[Tutor] Mad Villain Seeks Source Review.

Danny Yoo dyoo@hkn.eecs.berkeley.edu
Tue, 21 Aug 2001 00:31:40 -0700 (PDT)


On Tue, 21 Aug 2001, Tesla Coil wrote:

> 
> > Well, why don't you try searching by attribute name
> > instead of color name?  That way you would only have
> > to deal with
> > 'color=\s*("([^" ]+)"|\'([^\' ]+)\'|([^"' ]+))' 
> > instead.
> 
> Hadn't considered that--but I'm even less certain what
> attribute names might be encountered.  Some would have
> 'color' followed by intervening alphabetic characters 
> prior to the possible space (can't afford to be greedy
> there) and '=', eg., bordercolordark, bordercolorlight.
> Then there's 'text' and, who knows what all else?
> 
> OTOH, a Diabolical Plan to Reduce the World Wide Web
> to 256 Grayscale would be much less in order if page
> source were not such an unpredictable mess. <0.5 wink>

Hmmm... so would this diabolical plan only wrap its terrible tendrils
around HTML?  If so, you might be able to avoid the parsing issue
altogether by using the HTMLParser class from htmllib.  Here is the
darkness that is the BlackHoleParser.py:



###
"""BlackHoleParser.py: another demonstration of
sgmllib.  Sucks the color right out of a page.

Danny Yoo (dyoo@hkn.eecs.berkeley.edu)

Note: I need to use sgmllib: if I use htmllib, not all the
tags get intercepted by unknown_starttag().

Just feed() in a page into this parser, and then getPage() it
to recover the digested remains.
"""


import sgmllib
from formatter import NullFormatter


class BlackHoleParser(sgmllib.SGMLParser):
    def __init__(self):
        sgmllib.SGMLParser.__init__(self,
                                    NullFormatter())
        self.content = []


    def getPage(self):
        """Returns the blackened and charred remains of
        the document as a string."""
        return ''.join(self.content)


    def handle_data(self, data):
        self.content.append(data)


    def handle_comment(self, comment):
        self.content.append('<!-- %s -->' % comment)
        

    def unknown_starttag(self, tag, attrs):
        """We intercept all start tags, and attack
        all color attributes."""
        new_attrs = []
        for name, value in attrs:
            if name in ('color', 'bgcolor'):
                value = "#000000"
            new_attrs.append( (name, value) )
        attr_str = makeAttributeString(new_attrs)
        if attr_str:
            new_starttag = '<%s %s>' % (tag.upper(),
                                        attr_str )
        else:
            new_starttag = '<%s>' % tag.upper()
        self.content.append(new_starttag)

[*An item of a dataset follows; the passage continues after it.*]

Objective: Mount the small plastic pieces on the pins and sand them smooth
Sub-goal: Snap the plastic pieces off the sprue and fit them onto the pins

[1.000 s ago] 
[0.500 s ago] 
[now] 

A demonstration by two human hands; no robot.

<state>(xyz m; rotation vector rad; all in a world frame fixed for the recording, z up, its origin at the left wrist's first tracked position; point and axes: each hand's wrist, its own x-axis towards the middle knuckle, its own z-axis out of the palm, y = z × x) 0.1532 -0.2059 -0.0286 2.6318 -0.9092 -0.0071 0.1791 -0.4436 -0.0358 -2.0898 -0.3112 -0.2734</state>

    def unknown_endtag(self, tag):
        self.content.append("</%s>" % tag)

    def unknown_charref(self, ref):
        self.content.append(ref)

    def unknown_entityref(self, ref):
        self.content.append(ref)
    


def makeAttributeString(attributes):
    joined_tags = []
    for name, value in attributes:
        joined_tags.append('%s="%s"' %
                           (name.upper(), value))
    return ' '.join(joined_tags)



if __name__ == '__main__':
    import urllib
    import sys
    blackhole = BlackHoleParser()
    spacecraft = urllib.urlopen(sys.argv[1]).read()
    blackhole.feed(spacecraft)
    print blackhole.getPage()
###



It eats color attributes for lunch.  We can see a blow by blow account of
what it does to http://python.org:

###
dyoo@coffeetable:~$ python BlackHoleParser.py http://python.org
<HTML>
<!--  THIS PAGE IS AUTOMATICALLY GENERATED.  DO NOT EDIT.  -->

                          [... oops.  Hmmm... Let's skip some lines.]

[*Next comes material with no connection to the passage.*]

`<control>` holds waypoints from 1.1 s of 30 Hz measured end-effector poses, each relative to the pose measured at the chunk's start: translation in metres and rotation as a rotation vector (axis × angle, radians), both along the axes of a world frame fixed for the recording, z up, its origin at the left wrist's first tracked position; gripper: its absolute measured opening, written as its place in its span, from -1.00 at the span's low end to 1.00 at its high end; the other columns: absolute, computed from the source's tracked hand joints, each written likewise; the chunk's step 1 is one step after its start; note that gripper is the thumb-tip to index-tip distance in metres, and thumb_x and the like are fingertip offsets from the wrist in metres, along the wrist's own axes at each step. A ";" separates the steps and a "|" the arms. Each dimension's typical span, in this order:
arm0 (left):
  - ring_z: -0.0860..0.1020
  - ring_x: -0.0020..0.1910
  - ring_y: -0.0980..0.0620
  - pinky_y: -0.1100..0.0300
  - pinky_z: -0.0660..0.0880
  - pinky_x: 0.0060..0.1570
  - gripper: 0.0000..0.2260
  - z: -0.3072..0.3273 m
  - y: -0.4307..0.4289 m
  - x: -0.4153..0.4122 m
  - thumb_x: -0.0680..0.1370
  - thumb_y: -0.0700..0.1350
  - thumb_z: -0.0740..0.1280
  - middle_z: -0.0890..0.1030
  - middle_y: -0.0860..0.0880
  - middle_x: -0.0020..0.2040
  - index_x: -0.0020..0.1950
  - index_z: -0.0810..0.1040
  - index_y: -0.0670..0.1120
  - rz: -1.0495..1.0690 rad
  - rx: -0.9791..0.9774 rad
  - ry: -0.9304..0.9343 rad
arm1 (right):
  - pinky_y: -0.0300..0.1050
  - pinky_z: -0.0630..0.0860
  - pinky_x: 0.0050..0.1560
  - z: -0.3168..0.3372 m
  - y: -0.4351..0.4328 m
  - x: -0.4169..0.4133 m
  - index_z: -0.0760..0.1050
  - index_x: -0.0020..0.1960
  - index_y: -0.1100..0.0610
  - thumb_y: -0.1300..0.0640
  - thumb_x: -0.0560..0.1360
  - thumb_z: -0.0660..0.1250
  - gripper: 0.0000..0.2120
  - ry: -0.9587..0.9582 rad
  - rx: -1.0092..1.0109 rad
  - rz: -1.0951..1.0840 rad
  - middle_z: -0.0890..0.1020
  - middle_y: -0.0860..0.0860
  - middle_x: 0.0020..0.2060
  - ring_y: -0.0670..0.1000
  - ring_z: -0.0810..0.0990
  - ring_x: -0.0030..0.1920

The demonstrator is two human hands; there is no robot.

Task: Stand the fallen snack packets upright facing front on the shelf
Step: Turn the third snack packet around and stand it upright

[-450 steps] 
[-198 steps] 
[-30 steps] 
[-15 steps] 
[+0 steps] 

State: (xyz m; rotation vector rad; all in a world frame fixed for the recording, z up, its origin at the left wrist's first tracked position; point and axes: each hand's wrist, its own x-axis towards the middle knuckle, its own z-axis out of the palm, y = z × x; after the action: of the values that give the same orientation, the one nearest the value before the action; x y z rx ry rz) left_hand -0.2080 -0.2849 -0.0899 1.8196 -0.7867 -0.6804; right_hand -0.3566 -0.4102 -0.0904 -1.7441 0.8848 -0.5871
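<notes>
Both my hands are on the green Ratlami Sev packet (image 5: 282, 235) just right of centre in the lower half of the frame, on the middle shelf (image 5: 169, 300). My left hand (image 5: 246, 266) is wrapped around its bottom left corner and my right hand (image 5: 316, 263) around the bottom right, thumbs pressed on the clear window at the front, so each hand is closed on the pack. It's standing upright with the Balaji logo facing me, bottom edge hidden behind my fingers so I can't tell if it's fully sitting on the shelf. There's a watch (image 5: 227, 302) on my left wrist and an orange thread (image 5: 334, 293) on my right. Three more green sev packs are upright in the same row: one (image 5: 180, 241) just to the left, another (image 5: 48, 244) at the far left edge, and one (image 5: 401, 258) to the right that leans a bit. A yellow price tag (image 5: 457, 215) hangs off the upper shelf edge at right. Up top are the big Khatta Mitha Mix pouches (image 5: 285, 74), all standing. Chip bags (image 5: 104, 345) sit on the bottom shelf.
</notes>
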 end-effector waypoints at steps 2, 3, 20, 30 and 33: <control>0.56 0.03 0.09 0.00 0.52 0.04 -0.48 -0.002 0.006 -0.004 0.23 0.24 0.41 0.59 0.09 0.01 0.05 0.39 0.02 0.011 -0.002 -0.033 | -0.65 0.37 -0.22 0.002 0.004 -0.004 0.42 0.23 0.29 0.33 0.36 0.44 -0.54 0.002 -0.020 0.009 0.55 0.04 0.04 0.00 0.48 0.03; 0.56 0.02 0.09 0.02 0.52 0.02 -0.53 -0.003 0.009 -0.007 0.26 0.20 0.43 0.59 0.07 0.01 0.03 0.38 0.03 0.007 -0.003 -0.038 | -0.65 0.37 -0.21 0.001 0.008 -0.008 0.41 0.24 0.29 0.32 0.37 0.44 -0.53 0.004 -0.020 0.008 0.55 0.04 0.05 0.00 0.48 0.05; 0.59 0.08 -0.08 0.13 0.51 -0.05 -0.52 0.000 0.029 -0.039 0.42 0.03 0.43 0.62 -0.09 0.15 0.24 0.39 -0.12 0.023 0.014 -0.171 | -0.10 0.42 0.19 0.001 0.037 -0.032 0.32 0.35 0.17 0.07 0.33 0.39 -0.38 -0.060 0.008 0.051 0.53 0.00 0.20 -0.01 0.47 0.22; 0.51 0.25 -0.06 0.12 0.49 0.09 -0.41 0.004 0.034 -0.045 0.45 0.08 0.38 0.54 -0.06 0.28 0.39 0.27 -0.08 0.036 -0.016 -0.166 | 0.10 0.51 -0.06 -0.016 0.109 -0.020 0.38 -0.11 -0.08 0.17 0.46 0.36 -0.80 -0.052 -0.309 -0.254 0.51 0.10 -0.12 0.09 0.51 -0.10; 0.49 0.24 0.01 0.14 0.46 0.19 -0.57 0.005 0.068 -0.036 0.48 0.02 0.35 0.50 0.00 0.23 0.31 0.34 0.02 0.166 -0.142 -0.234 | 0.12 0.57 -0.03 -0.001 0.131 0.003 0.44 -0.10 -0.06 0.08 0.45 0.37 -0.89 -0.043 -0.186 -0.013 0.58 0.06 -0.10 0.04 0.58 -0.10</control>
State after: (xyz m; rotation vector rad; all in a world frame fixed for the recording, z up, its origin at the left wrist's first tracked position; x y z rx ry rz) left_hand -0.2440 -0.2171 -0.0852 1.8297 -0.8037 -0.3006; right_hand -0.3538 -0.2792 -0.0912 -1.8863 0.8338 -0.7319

<BODY BGCOLOR="#000000" TEXT="#000000" TOPMARGIN="0" LEFTMARGIN="0"
MARGINWIDTH="0" MARGINHEIGHT="0" LINK="#0000bb" VLINK="#551a8b"
ALINK="#ff0000">
                                               [ more lines skipped ]

<TR><TD BGCOLOR="#000000"><B><FONT COLOR="#000000">
Special topics
</font></b></td></tr>
<TR><TD BGCOLOR="#000000">
<A HREF="topics/">Topic Guides</a>
</td></tr>
<TR><TD BGCOLOR="#000000">
<A HREF="2.2/">Python 2.2</a>
</td></tr>
<TR><TD BGCOLOR="#000000">
###


So it appears to work.  It shouldn't be too hard to tone down its
harshness to emit shades of gray.

Hope this helps!